Prime Minister Margaret Thatcher hopes her policy of placing militant trade unions under firm legal restraint will be vindicated in a vital test case in the newspaper industry.
The focus of the dispute is a company near Manchester that has been trying to cite Thatcher government laws passed in 1980 and 1982 to justify its use of nonunion labor.
Earlier this year the Messenger group of newspapers sacked six members of the print trade union, the National Graphical Association (NGA). This sparked massive picketing at the company's plant at Warrington.
Clashes between thousands of NGA picketers and hundreds of police took place as the chairman of the Messenger group, Eddie Shah, printed his papers under conditions of siege and trucked them to surrounding areas under police escort.
Mrs. Thatcher regards the eventual outcome of the dispute as a likely watershed in union attitudes to the new industrial laws.
At the root of the confrontation between the NGA and Mr. Shah is the future of the so-called closed shop - the practice by trade unions of insisting that employees at a place of work to join trade unions.
Mrs. Thatcher wants to shatter the closed shop. The NGA and many other unions believe it should be retained.
In the Messenger dispute there is another central issue: The new industrial laws forbid ''secondary picketing'' - demonstrations by trade unionists not directly involved in a local dispute.
At Warrington, the six dismissed NGA workers received support from picketers from many centers in Britain. At the height of the clashes some 500 NGA picketers from London turned up outside the Messenger plant. At one point at least 4,000 picketers were trying to keep trucks loaded with newspapers from leaving the printing works.
In a series of legal actions, Shah and the Messenger group sought injunctions against the NGA. Fines of (STR)50,000 ($75,000) were imposed on the union. These were later trebled.
Eventually a court ruled that all of the NGA's funds, amounting to some (STR) 10 million ($15 million), should be sequestered, pending payment of the fines and a union readiness to abandon picketing at Warrington.

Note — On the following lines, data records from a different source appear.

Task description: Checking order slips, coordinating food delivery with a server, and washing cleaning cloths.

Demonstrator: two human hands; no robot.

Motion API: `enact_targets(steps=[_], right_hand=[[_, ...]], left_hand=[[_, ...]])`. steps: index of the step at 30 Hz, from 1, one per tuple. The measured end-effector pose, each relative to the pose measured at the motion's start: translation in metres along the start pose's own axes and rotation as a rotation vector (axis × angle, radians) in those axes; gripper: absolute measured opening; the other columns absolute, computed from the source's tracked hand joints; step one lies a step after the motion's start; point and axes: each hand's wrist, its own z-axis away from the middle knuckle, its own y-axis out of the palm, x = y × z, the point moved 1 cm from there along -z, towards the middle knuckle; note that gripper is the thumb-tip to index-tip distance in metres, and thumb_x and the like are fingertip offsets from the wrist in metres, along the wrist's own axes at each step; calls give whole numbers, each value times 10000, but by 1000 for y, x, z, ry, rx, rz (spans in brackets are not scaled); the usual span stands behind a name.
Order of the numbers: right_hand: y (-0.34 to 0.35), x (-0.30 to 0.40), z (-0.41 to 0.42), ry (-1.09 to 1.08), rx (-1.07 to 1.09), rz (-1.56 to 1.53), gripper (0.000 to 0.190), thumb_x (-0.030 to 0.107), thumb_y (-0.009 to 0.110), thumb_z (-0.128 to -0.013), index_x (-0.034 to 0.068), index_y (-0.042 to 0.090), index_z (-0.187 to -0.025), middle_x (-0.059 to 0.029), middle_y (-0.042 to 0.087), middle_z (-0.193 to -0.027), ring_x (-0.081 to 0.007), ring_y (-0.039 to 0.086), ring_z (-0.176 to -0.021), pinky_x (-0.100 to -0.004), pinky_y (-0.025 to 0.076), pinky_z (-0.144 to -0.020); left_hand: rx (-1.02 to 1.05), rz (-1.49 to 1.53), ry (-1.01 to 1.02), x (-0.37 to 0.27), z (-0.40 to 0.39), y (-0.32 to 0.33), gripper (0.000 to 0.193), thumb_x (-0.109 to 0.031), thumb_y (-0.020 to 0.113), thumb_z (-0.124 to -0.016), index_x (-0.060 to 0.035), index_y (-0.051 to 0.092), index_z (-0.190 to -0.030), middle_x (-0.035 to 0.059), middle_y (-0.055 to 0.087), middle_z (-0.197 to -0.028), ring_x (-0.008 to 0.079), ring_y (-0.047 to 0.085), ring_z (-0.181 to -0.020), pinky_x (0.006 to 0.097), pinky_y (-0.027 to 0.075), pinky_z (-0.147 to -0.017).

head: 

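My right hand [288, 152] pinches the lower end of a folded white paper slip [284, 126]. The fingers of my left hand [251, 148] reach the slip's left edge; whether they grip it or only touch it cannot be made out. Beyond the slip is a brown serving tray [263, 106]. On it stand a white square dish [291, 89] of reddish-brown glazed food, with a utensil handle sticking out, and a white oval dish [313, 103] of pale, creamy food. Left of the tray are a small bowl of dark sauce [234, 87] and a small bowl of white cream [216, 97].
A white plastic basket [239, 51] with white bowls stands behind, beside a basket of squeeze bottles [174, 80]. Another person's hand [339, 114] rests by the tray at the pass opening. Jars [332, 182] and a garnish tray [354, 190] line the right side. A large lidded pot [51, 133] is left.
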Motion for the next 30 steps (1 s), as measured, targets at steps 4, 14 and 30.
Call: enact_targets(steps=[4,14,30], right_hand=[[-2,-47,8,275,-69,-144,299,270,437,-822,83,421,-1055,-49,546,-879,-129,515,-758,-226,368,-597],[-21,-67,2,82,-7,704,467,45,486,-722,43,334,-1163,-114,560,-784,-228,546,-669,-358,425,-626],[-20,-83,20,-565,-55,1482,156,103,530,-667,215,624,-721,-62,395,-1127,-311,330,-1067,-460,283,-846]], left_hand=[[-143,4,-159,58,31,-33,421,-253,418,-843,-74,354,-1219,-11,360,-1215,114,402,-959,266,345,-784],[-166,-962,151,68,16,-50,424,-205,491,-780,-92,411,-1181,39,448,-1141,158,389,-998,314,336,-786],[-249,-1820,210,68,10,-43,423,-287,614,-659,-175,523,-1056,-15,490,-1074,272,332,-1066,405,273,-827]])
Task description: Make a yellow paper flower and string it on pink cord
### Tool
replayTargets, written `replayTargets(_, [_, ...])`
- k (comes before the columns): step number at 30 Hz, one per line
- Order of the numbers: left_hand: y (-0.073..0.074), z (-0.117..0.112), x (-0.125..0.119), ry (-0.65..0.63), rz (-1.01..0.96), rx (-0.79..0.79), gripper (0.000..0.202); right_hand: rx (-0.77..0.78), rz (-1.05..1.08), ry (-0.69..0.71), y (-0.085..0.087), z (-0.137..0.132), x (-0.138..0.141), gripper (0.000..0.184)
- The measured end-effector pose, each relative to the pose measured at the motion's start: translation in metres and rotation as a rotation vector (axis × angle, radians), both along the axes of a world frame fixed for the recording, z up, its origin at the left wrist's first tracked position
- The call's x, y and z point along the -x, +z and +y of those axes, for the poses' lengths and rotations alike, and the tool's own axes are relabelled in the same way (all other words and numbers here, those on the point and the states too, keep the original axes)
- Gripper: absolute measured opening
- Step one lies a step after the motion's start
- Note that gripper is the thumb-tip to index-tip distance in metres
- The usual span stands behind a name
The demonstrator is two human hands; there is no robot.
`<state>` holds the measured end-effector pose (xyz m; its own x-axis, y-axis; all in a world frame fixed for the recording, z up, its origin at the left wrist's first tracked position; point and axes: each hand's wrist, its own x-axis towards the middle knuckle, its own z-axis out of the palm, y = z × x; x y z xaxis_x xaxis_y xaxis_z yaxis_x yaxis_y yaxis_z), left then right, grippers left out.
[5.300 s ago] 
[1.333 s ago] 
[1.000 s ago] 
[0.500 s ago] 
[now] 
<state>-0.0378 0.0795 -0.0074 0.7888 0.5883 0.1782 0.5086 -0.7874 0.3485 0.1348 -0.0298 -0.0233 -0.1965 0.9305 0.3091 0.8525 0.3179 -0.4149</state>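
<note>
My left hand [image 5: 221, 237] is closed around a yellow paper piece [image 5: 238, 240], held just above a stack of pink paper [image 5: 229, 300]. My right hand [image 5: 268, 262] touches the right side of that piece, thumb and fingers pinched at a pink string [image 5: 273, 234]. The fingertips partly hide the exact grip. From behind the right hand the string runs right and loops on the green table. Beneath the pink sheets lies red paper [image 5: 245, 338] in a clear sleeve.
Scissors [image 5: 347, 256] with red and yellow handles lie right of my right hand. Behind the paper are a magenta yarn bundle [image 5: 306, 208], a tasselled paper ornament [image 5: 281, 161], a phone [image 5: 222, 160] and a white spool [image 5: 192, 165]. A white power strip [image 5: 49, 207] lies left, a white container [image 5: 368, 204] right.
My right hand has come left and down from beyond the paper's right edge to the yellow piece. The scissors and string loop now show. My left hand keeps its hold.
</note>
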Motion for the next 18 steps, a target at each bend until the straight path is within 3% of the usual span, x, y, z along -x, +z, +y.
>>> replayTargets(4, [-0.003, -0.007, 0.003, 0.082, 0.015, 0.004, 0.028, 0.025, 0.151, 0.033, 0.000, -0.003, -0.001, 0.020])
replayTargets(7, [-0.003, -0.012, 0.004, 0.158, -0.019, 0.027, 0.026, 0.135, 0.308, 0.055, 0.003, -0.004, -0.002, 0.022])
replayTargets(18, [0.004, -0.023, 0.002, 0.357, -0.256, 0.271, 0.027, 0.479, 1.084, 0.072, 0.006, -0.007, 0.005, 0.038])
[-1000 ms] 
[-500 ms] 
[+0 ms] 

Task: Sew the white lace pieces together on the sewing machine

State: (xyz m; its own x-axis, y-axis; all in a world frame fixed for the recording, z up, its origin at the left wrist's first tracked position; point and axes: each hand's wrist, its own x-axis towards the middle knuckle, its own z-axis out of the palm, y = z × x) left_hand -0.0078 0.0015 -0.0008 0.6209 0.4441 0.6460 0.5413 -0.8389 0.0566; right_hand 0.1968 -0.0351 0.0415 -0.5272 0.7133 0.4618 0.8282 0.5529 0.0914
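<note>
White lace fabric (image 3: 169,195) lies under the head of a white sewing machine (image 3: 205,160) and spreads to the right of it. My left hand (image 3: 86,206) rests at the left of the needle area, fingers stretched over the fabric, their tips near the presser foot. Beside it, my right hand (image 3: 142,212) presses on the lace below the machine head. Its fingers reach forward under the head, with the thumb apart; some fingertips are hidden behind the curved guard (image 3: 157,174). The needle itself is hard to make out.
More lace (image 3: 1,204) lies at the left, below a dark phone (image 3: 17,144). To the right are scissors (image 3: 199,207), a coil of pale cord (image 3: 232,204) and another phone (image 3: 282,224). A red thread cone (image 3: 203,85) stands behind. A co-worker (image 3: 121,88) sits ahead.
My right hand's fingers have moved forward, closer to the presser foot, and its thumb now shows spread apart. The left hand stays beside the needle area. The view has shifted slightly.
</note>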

Mrs. Thatcher has tried to keep the government out of attempts to mediate an end to industrial disputes. She has favored the use of an independent concilia-tion service to sort out differences between managements and trade unions.
The conciliation service managed to arrange suspension of picketing at Warrington for a week while Shah and leaders of the NGA tried to reach a compromise.
Mrs. Thatcher has made no secret of her determination that the new laws must be upheld. Many pickets who went to Warrington from other cities said they did not recognize the new laws.
The Messenger case puts Britain's Trades Union Congress in an awkward position. The council of the TUC is split between a majority favoring reluctant acceptance of the new laws and a vociferous minority advocating confrontation.
The TUC's position is made all the more difficult by its decision earlier this year to hold discussions with the Thatcher government on wage policy.
Mrs. Thatcher has said the trade unions generally must accept the new laws. The Labour opposition favors acceptance of the laws but says the government must help resolve disputes.
A leading opposition spokesman urged Mrs. Thatcher to return to the ''beer and sandwiches at 10 Downing Street'' technique of solving industrial disputes. She rejected the suggestion.